At 86-years old he still tours, he’s in good health and plays about 45 shows per year.
He’s watched what the country has gone through following the death of George Floyd in Minneapolis. He knows the United States needs to change, and that he hopes this moment can make life better for black people.
But he knows it will take effort from all walks of life.
“If you don't let me be free, you ain't going to be free. This country was built on slavery and it carries over all the way to now,” Pride said. “But there ain't no way we're going to be able to make it without one another. We need to help one another and accept one another and love one another.”
Charley Pride had lived all over the country and played all over the world. He was born to poor sharecroppers in Sledge, Mississippi.

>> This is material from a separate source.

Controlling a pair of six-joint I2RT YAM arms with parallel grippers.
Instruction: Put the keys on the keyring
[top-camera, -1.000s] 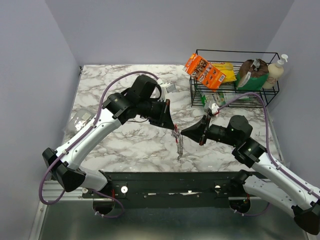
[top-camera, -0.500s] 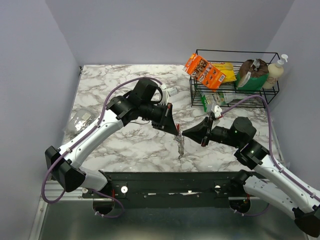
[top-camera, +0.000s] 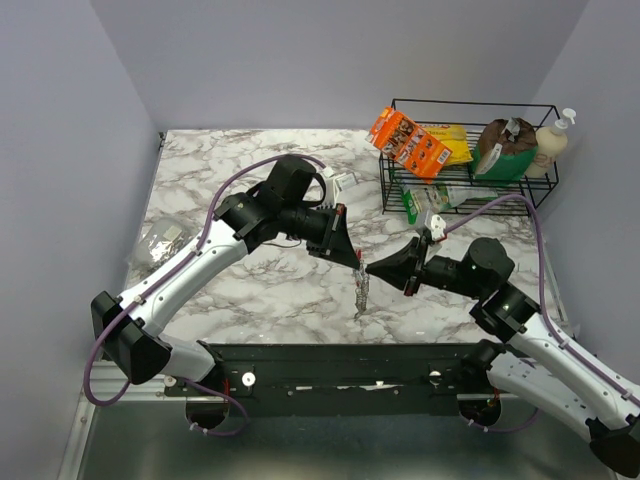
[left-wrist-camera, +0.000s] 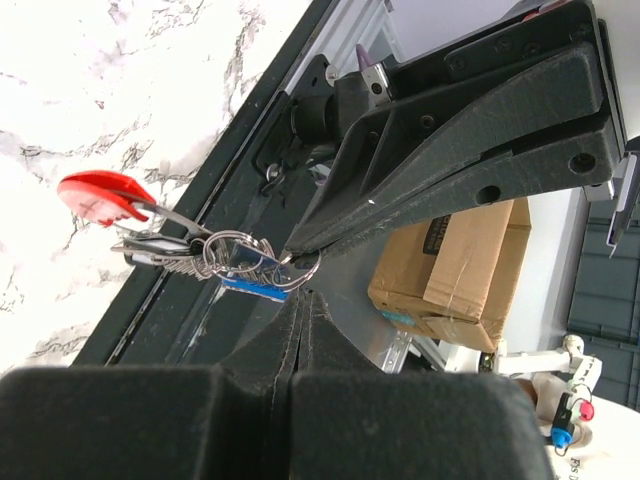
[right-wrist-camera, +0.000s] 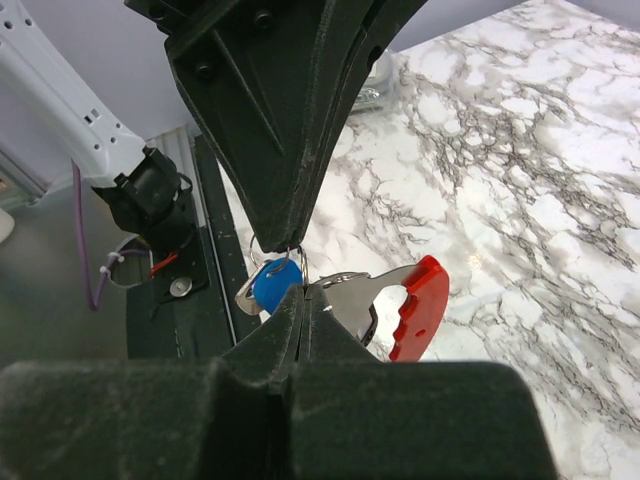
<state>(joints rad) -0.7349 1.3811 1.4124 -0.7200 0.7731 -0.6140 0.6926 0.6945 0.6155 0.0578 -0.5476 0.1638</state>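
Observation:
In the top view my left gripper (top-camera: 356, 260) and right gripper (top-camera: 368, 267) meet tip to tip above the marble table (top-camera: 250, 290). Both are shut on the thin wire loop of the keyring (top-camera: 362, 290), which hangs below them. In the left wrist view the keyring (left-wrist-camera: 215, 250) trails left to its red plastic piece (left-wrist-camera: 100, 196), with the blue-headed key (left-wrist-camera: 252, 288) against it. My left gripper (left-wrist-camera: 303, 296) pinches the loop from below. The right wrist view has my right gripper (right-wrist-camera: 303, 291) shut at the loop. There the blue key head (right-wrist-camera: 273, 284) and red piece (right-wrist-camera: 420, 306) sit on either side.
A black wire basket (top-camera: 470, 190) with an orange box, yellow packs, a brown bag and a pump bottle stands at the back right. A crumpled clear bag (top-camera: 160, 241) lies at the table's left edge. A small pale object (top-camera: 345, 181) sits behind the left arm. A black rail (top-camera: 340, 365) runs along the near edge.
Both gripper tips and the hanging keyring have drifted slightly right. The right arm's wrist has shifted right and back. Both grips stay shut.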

A genealogy test that his sister took indicated his ancestors were slaves from Cameroon.
But after a decade in the Treasure State featuring some integral moments in his legendary life, he will always consider himself a Montanan. And while he never did make a big league roster, he's now a minority owner of the Texas Rangers and often takes practice with the team.
“You have to work your way in and be accepted in Montana, which we were,” Pride said. “We still have friends there and we’ve been back to visit and play shows and we always loved seeing the town. So yeah, I'm a Montanan.”
After all, it’s where he came with one dream. And left with another.